Glycine is the simplest of all amino acids. It can be made by the body, but since it does not appear to always meet the body’s requirements, it is considered by some to be semi-essential (Biosci, J., 2009).
Vegans can gain glycine from soy products like tempeh, tofu and soy protein. Other sources are black beans, kidney beans; and seeds such as pumpkin, squash, sunflower, and chia. Sources from nuts include pistachio, peanut, and cashew.
To support you on your wellness journey, we are offering a Coupon Discount for 35% off the Café Doc listed price for Glycine, item #01669 for April 2021 (limit four per customer). This product offers calming sleep support as well as whole-body benefits.
healthy glucose & fructose metabolism and supports connective tissue throughout the body.
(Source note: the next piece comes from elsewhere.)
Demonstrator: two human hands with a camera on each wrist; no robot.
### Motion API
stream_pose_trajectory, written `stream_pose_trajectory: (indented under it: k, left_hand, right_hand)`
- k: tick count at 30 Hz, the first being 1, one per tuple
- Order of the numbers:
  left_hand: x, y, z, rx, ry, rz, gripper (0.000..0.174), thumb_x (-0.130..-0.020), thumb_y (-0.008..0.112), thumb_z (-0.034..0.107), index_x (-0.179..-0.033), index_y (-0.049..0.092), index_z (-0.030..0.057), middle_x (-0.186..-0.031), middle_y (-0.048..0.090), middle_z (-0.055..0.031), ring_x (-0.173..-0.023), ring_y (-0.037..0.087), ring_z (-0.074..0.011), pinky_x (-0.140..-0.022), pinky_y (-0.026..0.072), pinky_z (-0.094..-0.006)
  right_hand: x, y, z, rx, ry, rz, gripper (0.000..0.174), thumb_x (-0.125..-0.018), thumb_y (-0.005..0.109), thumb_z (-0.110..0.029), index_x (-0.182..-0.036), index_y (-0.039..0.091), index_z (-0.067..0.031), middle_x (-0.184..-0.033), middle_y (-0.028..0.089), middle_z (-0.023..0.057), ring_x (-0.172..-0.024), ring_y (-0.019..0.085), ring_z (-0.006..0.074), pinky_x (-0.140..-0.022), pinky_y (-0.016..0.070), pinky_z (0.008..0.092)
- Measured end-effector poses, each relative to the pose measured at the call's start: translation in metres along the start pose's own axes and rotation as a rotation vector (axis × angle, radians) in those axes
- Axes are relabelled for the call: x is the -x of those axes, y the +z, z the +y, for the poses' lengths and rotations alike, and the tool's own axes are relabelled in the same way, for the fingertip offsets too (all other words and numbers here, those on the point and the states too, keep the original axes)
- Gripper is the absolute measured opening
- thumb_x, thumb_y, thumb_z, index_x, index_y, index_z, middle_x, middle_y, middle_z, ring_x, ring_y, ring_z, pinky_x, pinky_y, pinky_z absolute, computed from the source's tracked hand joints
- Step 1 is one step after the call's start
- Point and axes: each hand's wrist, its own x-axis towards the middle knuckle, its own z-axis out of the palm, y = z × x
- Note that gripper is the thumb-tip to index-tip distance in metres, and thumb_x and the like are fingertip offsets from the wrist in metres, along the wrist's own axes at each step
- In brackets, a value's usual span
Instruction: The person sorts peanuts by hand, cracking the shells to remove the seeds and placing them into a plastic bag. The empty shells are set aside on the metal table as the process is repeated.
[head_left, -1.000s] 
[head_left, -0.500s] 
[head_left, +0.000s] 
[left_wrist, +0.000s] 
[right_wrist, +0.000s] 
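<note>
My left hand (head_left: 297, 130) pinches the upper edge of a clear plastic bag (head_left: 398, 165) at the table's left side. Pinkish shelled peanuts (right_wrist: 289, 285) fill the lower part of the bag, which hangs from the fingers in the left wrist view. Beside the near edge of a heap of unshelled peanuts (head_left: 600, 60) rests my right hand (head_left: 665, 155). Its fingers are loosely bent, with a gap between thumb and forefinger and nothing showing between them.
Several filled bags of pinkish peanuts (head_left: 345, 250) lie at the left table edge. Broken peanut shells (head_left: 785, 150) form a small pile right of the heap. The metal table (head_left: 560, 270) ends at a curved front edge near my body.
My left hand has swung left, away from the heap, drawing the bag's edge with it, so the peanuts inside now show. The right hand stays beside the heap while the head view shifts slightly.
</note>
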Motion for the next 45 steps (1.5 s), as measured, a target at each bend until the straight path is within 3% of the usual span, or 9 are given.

Note: A synapse is a ‘region’ or ‘junction’ where impulses from one nerve cell travel to another nerve cell. This is called neurotransmission. Synaptic strength is the degree by which neurotransmission happens, and this strength impacts the establishment of memory. Stress and chronic sleeplessness impact neurotransmission, thus, memory is affected.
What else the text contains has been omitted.